Home > Delphi, N++, Object Pascal, Smart Mobile Studio > N++ parser written in Smart Pascal (JavaScript)

N++ parser written in Smart Pascal (JavaScript)

December 21, 2014 Leave a comment Go to comments

Since there seems to be doubts (oh ye of little faith) as to the power of Smart Pascal in the marketplace, I figured: what better way to introduce a new programming language – than by writing a completely new programming language (N++) itself in Smart Pascal 🙂 Meaning, that N++ be for nodeJS and the browser exclusively – and it’s written 100% in Smart Pascal.

I think that is some kind of record, and that N++ will probably be the first ever programming language written in JavaScript. Or Smart Pascal and compiled to JavaScript to be more precise.

Either way, let’s start with the beginning..

The source buffer

Everything starts with a source buffer. A good compiler is built from several parts, but in general 90% of all parsers/compilers have the following modules:

  • Buffer class
  • Tokenizer / Lexer
  • Parser
  • Code generator (“codegen” or “emitter”)

The buffer has a single job and that is to provide methods to chew through the source-code as fast as possible. But there is a rule, namely that accuracy and readability should never be compromised over speed. So in this “brief introduction” I have written a buffer class which implements only the basics.
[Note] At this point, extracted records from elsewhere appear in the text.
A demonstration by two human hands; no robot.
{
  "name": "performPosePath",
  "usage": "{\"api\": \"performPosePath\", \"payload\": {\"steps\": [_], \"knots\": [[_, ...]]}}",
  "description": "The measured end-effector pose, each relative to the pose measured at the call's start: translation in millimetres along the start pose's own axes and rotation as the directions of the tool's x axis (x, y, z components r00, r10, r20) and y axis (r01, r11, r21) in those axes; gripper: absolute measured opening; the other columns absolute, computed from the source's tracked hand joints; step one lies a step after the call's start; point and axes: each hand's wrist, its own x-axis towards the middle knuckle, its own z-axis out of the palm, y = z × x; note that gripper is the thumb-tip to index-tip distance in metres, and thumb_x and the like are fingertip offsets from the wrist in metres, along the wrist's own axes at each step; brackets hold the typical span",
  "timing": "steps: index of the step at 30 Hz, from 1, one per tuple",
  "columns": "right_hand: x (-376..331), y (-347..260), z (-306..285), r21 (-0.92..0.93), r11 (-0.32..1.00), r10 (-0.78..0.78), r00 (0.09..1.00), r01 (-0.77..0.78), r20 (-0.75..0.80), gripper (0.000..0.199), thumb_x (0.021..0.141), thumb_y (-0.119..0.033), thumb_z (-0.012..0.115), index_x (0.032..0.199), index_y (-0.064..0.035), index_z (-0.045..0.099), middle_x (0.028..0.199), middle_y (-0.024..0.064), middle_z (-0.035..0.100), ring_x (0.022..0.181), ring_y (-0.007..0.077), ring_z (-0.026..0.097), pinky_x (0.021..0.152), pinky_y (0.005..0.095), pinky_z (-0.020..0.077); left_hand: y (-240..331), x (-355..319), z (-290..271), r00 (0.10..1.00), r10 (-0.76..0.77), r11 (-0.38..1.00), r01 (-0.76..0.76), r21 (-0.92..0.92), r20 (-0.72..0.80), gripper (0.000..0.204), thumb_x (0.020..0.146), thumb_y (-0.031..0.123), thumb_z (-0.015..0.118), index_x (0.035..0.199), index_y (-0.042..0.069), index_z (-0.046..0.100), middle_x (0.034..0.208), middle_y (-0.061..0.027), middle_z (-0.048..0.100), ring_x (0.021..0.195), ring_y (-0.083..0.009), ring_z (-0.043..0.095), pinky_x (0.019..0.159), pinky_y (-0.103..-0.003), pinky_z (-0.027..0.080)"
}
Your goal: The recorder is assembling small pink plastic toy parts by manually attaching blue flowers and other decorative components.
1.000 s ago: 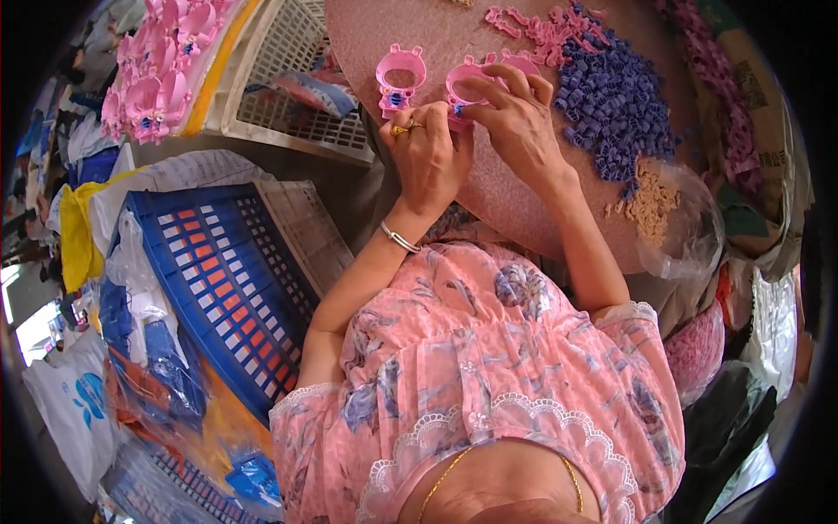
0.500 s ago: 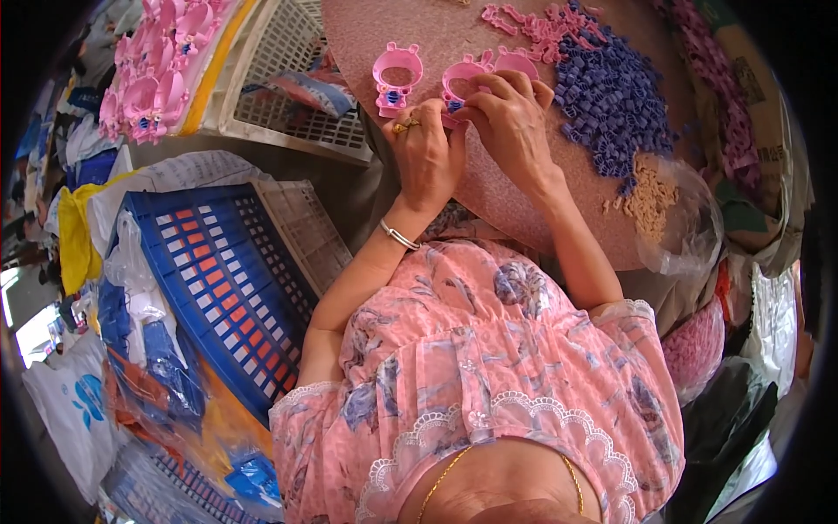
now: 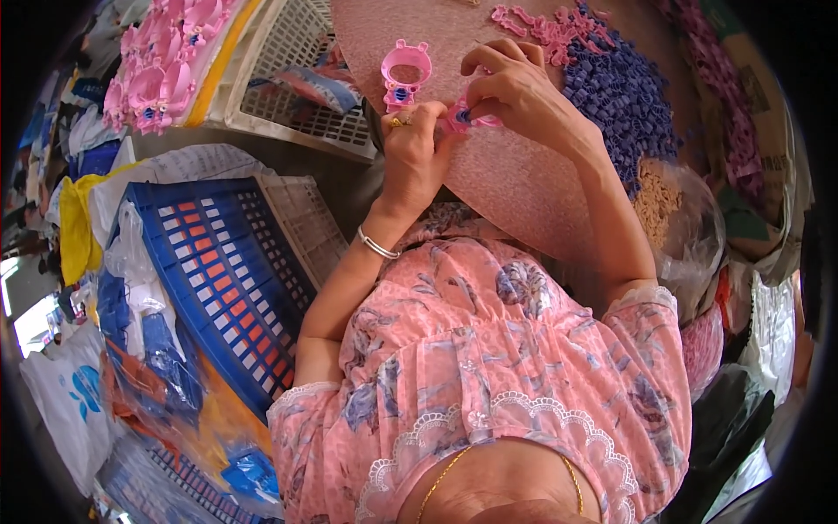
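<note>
Table (image 3: 532,196): hands (image 3: 415,166) (image 3: 537,96) on pink piece (image 3: 456,123); white crate (image 3: 246,74) holds packet (image 3: 314,90).

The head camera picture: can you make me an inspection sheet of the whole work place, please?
Surface: speckled pinkish-brown tabletop, bearing loose parts.
Job's things: small pink plastic piece with a blue detail between the hands, partly hidden; pink plastic ring-shaped piece with two ears beyond the left hand.
Clutter: heaps of small blue-purple plastic parts, pink plastic strips and tan bits.
Hands: left hand and right hand both at the small pink piece; exact grip hidden.
Cables: nothing seen.
Surroundings: blue slotted plastic basket, off-white plastic lattice crate and grouped pink plastic pieces, all left of the tabletop.
</note>
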Motion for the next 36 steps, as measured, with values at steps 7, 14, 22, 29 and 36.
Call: {"api": "performPosePath", "payload": {"steps": [7, 14, 22, 29, 36], "knots": [[16, -21, -5, -0.227, 0.973, -0.026, 0.998, 0.037, 0.052, 0.005, 0.071, -0.012, 0.07, 0.076, -0.0105, 0.071, 0.098, 0.0036, 0.06, 0.106, 0.022, 0.053, 0.098, 0.0393, 0.0336, 3, -1, 4, 0.988, 0.154, 0.976, -0.151, 0.159, -0.004, 0.039, 0.078, 0.009, 0.079, 0.113, 0.008, 0.061, 0.096, -0.0056, 0.07, 0.09, -0.0242, 0.066, 0.087, -0.039, 0.04], [8, -27, -23, -0.155, 0.98, 0.104, 0.987, -0.122, -0.122, 0.009, 0.08, -0.012, 0.071, 0.088, -0.0096, 0.074, 0.096, 0.0024, 0.066, 0.104, 0.022, 0.059, 0.096, 0.0402, 0.0333, 10, -2, -2, 0.984, -0.157, 0.986, 0.152, -0.065, -0.088, 0.043, 0.072, 0.014, 0.084, 0.108, 0.007, 0.062, 0.094, -0.0082, 0.069, 0.087, -0.0285, 0.066, 0.082, -0.038, 0.046], [-7, -48, -13, 0.008, 0.988, 0.153, 0.982, -0.153, -0.108, 0.019, 0.075, -0.018, 0.078, 0.093, -0.0134, 0.075, 0.094, 0.0008, 0.067, 0.099, 0.022, 0.059, 0.095, 0.0402, 0.0354, 15, 0, -8, 0.986, 0.0, 0.997, -0.012, -0.07, -0.168, 0.041, 0.076, 0.017, 0.083, 0.108, 0.007, 0.059, 0.098, -0.009, 0.07, 0.087, -0.0291, 0.066, 0.082, -0.038, 0.045], [-19, -51, -15, 0.023, 0.985, 0.174, 0.975, -0.172, -0.136, 0.018, 0.072, -0.007, 0.076, 0.089, -0.0126, 0.074, 0.098, -0.0018, 0.068, 0.097, 0.0213, 0.06, 0.094, 0.0387, 0.0355, 18, 0, -10, 0.984, 0.054, 0.995, -0.067, -0.071, -0.171, 0.039, 0.078, 0.015, 0.081, 0.11, 0.007, 0.059, 0.097, -0.007, 0.069, 0.088, -0.026, 0.066, 0.084, -0.038, 0.044], [-30, -70, -15, -0.127, 0.982, 0.118, 0.981, -0.138, -0.154, 0.033, 0.074, 0.0, 0.067, 0.101, -0.0178, 0.075, 0.106, -0.0004, 0.066, 0.106, 0.0208, 0.056, 0.097, 0.0394, 0.0318, 21, -2, -8, 0.986, -0.04, 0.996, 0.026, -0.084, -0.163, 0.04, 0.077, 0.015, 0.082, 0.111, 0.007, 0.061, 0.09, -0.0074, 0.067, 0.084, -0.0267, 0.065, 0.083, -0.038, 0.044]]}}
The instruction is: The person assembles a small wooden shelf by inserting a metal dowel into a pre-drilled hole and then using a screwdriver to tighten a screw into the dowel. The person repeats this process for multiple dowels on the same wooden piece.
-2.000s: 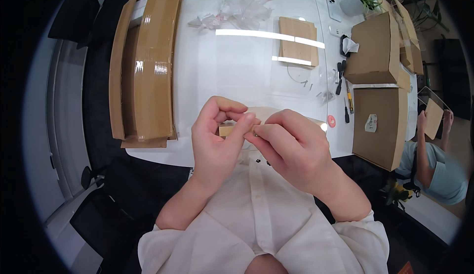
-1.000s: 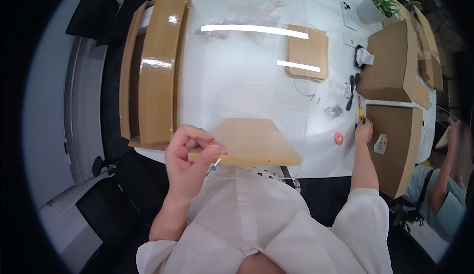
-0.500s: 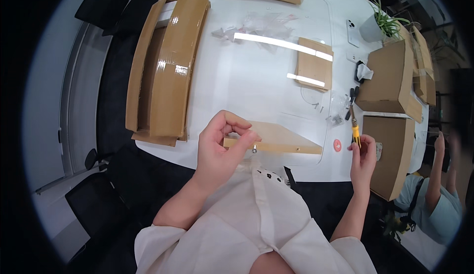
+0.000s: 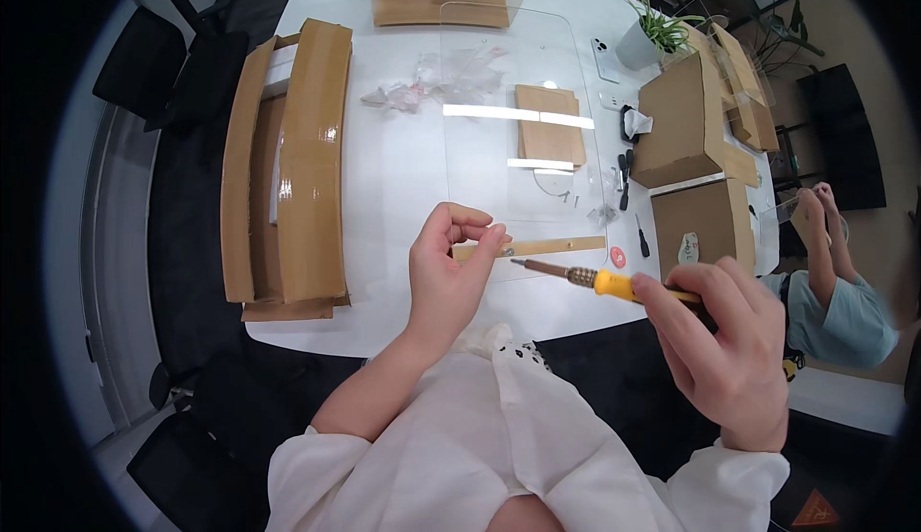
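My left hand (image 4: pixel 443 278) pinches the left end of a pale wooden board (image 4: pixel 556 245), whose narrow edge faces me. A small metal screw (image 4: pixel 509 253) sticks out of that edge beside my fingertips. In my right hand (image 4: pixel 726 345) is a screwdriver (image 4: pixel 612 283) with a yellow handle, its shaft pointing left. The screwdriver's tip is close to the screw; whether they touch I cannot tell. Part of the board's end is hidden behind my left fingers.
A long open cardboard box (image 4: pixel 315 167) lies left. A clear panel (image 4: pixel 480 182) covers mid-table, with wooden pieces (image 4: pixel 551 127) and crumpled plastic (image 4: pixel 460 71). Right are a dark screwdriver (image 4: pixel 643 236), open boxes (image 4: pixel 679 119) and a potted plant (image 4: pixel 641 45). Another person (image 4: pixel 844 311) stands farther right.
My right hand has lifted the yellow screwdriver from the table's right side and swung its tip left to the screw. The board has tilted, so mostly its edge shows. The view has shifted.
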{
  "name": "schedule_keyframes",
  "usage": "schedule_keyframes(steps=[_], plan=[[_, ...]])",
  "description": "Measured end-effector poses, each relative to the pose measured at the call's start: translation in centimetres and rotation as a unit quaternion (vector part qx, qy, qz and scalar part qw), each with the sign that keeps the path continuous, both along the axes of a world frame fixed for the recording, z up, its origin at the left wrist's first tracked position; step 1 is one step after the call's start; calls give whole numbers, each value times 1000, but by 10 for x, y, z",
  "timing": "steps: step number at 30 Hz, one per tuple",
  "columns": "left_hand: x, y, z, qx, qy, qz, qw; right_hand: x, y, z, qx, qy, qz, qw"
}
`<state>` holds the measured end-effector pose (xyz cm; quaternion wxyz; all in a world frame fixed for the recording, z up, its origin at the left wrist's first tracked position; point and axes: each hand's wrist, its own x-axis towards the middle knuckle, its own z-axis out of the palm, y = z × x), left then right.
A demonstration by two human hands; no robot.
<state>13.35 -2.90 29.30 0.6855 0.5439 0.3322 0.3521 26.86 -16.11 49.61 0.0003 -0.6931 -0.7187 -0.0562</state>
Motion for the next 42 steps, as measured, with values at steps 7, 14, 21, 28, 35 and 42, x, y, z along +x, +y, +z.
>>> schedule_keyframes(steps=[7, 14, 21, 28, 35, 42], plan=[[1, 1, -3, 29, 8, 3, 1000, -6, 28, 21, -30, -103, 80, 991], [1, 0, -2, -6, -10, 4, 1000, -11, 37, 30, -62, -99, 113, 987], [2, 0, -2, 12, -8, 9, 1000, -10, 48, 33, -79, -121, 151, 978], [2, -2, -4, 23, -3, 17, 1000, -12, 63, 35, -86, -135, 222, 962], [2, -2, -2, 36, -15, 10, 999, -24, 79, 22, 39, -129, 308, 942], [4, 1, -4, 21, -7, 14, 1000, -35, 88, 36, -6, -210, 304, 929]])
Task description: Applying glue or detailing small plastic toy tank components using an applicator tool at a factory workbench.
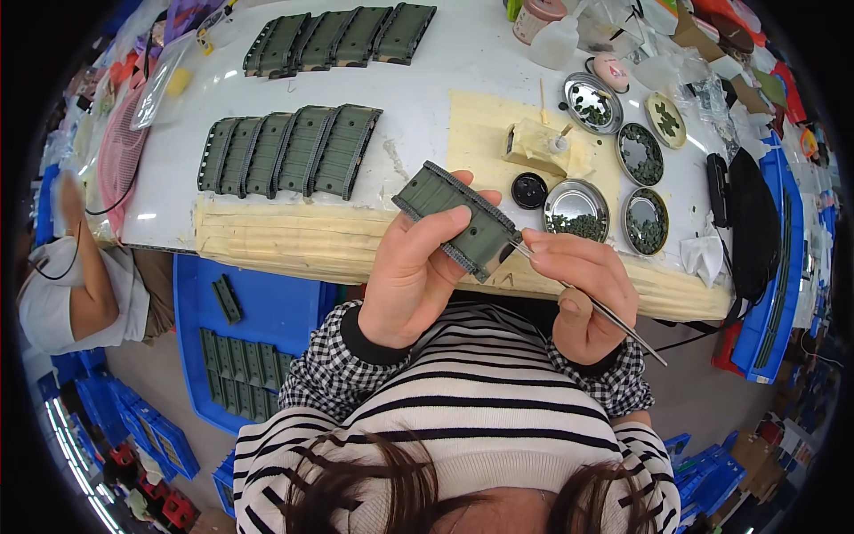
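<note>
A green ribbed plastic part (463,218), flat and roughly rectangular with toothed long edges, is gripped in my left hand (414,267), its thumb pressed on the upper face. My right hand (583,285) holds slim metal tweezers (614,319), whose tip meets the part's right end near a dark camouflage patch. Whether the tips pinch anything is too small to tell. Just beyond my right hand stand round metal dishes (576,212) of small green pieces, beside a black round lid (529,190).
Rows of similar green parts (289,151) lie on the table's left half. A tape-wrapped block (537,149) with sticks stands behind the dishes. At lower left, a blue bin (197,294) holds more green parts. Another person's arm (89,276) shows at far left.
</note>
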Motion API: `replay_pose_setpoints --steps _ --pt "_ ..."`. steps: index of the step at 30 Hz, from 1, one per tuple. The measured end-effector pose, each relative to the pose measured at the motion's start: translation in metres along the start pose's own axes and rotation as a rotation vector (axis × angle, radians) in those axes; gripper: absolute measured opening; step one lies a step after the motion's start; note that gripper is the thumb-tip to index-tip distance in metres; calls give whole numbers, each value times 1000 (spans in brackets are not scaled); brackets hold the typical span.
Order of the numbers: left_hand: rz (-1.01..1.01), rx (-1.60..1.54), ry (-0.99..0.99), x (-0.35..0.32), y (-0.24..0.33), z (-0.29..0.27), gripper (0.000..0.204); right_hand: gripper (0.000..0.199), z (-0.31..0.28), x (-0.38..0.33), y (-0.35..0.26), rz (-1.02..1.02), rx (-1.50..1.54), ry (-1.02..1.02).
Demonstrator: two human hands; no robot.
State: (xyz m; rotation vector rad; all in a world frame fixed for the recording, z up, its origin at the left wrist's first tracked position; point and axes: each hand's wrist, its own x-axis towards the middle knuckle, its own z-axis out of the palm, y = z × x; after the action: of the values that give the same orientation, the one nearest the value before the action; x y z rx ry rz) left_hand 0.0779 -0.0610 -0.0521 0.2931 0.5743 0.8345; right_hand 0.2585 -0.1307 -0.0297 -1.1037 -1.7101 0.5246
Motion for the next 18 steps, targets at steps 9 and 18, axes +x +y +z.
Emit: replay_pose_setpoints --steps 9,18 --pt "-11 -11 2 0 -2 -1 38 24 -1 1 -4 1 -42 -19" --pt "4 -58 -12 -3 -9 -3 38 17 3 -3 -1 -56 -59 7"
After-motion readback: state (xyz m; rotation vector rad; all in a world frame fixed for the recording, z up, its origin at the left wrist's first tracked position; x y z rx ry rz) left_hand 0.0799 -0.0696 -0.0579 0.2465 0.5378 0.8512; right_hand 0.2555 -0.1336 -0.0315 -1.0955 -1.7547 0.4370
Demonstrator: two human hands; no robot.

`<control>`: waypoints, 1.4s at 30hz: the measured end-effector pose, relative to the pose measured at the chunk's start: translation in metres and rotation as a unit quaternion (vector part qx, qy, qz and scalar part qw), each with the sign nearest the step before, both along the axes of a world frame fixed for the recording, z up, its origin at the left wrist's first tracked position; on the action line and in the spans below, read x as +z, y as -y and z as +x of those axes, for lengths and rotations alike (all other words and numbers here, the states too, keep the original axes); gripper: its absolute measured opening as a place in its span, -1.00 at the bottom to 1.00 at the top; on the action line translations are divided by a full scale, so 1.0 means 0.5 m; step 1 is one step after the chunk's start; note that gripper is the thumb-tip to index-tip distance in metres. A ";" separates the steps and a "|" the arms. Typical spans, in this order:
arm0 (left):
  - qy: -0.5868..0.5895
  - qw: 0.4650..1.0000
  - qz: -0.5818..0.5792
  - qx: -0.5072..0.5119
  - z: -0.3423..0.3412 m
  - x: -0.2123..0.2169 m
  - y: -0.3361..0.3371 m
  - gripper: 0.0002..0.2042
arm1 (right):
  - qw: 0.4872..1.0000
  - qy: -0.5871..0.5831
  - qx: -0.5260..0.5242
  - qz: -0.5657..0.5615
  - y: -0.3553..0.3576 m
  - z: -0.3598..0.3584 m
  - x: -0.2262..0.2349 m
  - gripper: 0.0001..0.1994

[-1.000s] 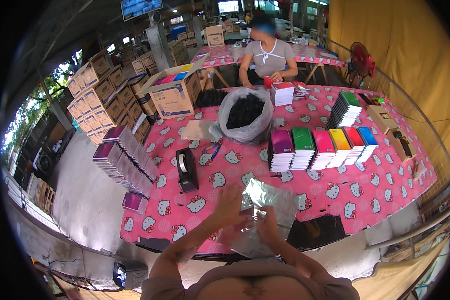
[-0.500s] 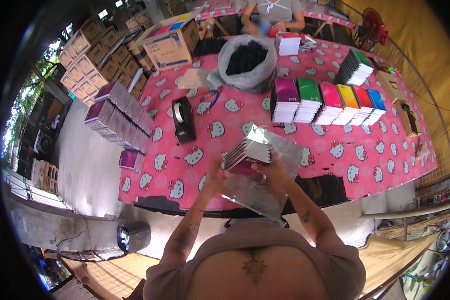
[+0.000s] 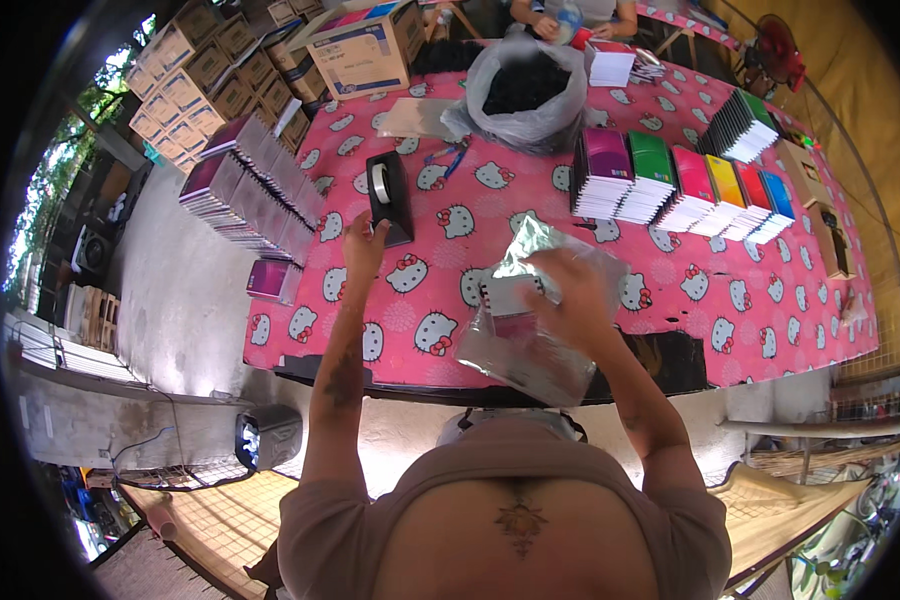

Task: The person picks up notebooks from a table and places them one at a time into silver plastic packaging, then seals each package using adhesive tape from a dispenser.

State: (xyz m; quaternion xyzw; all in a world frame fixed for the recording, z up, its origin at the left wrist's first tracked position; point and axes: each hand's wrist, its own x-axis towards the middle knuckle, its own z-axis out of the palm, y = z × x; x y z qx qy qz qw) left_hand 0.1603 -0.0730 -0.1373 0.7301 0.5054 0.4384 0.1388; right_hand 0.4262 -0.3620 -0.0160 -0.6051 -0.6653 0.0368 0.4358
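Observation:
My left hand (image 3: 364, 248) is at the near end of a black tape dispenser (image 3: 395, 205) that carries a roll of clear tape. Its fingers are slightly apart, and no strip of tape can be made out in them. A small stack of spiral notebooks (image 3: 511, 298) lies in front of me, with white pages and a purple cover showing through a clear plastic bag (image 3: 530, 368). Bent over the bag and the stack's right side, my right hand (image 3: 573, 305) grips the shiny plastic; it is slightly blurred and partly hides the notebooks.
Wrapped purple notebooks (image 3: 240, 190) stand in tall stacks at the left edge. Coloured notebook stacks (image 3: 650, 180) line the right. Behind are a plastic sack of black material (image 3: 520, 125), pliers (image 3: 456, 160) and a carton (image 3: 360, 60). Another person's hand (image 3: 547, 27) works at the far side.
My left hand has left the notebooks and reached forward and left to the tape dispenser. The notebooks now lie lower on the table, and my right hand has moved over the top of the bag.

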 end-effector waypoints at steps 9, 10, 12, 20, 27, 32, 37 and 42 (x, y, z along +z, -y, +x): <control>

And it goes a little something like this:

 

type

  TQTXBuffer = Class(TObject)
  private
    FData:    String;
    FIndex:   Integer;
    FLineNr:  Integer;
  protected
    function  getCurrent:String;virtual;
  public

    Property  LineNr:Integer read FLineNr;

    Property  Current:String read getCurrent;
    Function  Back:Boolean;
    function  Next:Boolean;
    function  BOF:Boolean;
    function  EOF:Boolean;

    function  ReadTo(Const aChars:array of string;
              var text:String):Boolean;

    function  ReadWord(var Text:String):Boolean;

    function  ReadToEOL(var text:String):Boolean;

    function  PeekAhead(aCount:Integer;var Text:String):Boolean;
    function  Compare(aText:String):Boolean;

    procedure LoadFromString(Text:String);

    procedure Clear;
  End;

//###########################################################################
// TQTXBuffer
//###########################################################################

Procedure TQTXBuffer.Clear;
begin
  FData:='';
  FLineNr:=1;
  FIndex:=0;
end;

procedure TQTXBuffer.LoadFromString(Text:String);
Begin
  FLineNr:=1;
  FData:=trim(text);
  FData:=StrReplace(FData,#10,#13);
  FData:=StrReplace(FData,#13#13,#13);
  FIndex:=1;
  if length(FData)<1 then
  FIndex:=-1;
end;

function TQTXBuffer.getCurrent:String;
Begin
  result:=FData[FIndex];
end;

function TQTXBuffer.ReadWord(var Text:String):Boolean;
begin
  result:=False;
  Text:='';
  if not EOF then
  begin
    repeat
      if (current in ['A'..'Z','a'..'z','0'..'9']) then
      Text += current else
      break;
    until not next;
    result:=length(Text)>0;
  end;
end;

function TQTXBuffer.Compare(aText:String):Boolean;
var
  mData:  String;
Begin
  result:=PeekAhead(length(aText),mData)
  and SameText(lowercase(mData),lowercase(aText));
end;

function TQTXBuffer.PeekAhead(aCount:Integer;var Text:String):Boolean;
Begin
  if not EOF then
  Begin
    while aCount>0 do
    begin
      Text+=Current;
      if not Next then
      break;
    end;
    //text:=copy(FData,FIndex,aCount);
    //inc(FIndex,length(text));
    result:=length(text)>0;
  end;
end;

function TQTXBuffer.ReadToEOL(var text:String):Boolean;
Begin
  result:=ReadTo([#13,#10],text);
end;

function TQTXBuffer.ReadTo(Const aChars:Array of string;
         var text:String):Boolean;
var
  x:  Integer;
Begin
  result:=False;
  text:='';
  if aChars.Length>0 then
  begin
    for x:=FIndex to FData.length do
    Begin
      //FIndex:=x;
      //if FData[x] in aChars then
      if (Current in aChars) then
      Begin
        result:=true;
        break;
      end else
      text+=text[x];

      if not Next then
      break;
    end;
  end;
end;

Function TQTXBuffer.Back:Boolean;
begin
  result:=FIndex>1;
  if result then
  dec(FIndex);
end;

function TQTXBuffer.Next:Boolean;
begin
  Result:=FIndex<FData.Length;
  if result then
  Begin
    inc(FIndex);
    if (Current in [#13,#10]) then
    inc(FLineNr);
  end;
end;

function TQTXBuffer.BOF:Boolean;
begin
  result:=FIndex=1;
end;

function TQTXBuffer.EOF:Boolean;
begin
  result:=FIndex>=FData.Length;
end;

Using the buffer class

The buffer class allows you to move horizontally through a source file, meaning that whatever file you load into the buffer, is regarded as a long string. No matter what the formatting may be, that’s the reality of writing a parser.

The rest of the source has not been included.